Dr. John was session player for Sonny and Cher, Buffalo Springfield, and other pop acts, but he also wanted to make his own music. With other New Orleans transplants, he recorded his first album, Gris-Gris, in 1967. It was named after the term for the charms, amulets, and incantations used by voodoo believers that were meant to fend off evil. As shadowy and murky as the swamps, Gris-Gris — and its centerpiece, eight minutes of eerie, lurking chants called “I Walk on Guilded Splinters” — embodied the way Dr. John took his hometown’s musical heritage to new outer-space dimensions. Dr. John mixed in funk, psychedelia, field hollers, Latin rhythms, and rock & roll, a template that would continue for decades.
While working on the album, Dr. John came up with a plan for his live shows that would transport Mardi Gras to the stage. Working with producer Harold Battiste, he concocted the idea of a “Dr. John,” named after a 19th-century Louisiana voodoo priest and jack-of-all-mystical-trades. “I was just tryin’ to hustle album deals, just tryin’ to hustle money,” he said in 1997. “The Dr. John thing was just a concept, a one-off thing.” Ronnie Barron was supposed to play the character onstage, but when he declined, Rebennack donned the headdresses, feathers, and beads himself. “Nobody else could have done it like he did,” says Aaron Neville. “He brought it to life.”

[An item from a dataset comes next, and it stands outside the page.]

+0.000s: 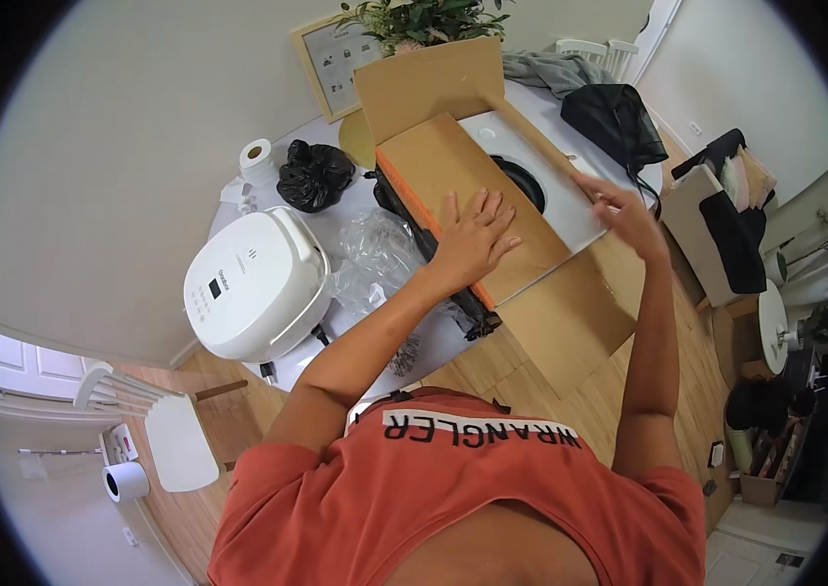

The persona was even wilder onstage: Someone Dr. John called the Chicken Man would bite off the heads of live poultry while nude dancers paraded around. (In St. Louis, the band was busted and Dr. John, as bandleader, was arrested.) “I was trying not to make him self-conscious by looking at what he was wearing,” says Bonnie Raitt, who saw one of those early shows and later toured with Dr. John. “I hadn’t been exposed to the voodoo side, so I brought a whole lot of ‘whoa’ when I met him.”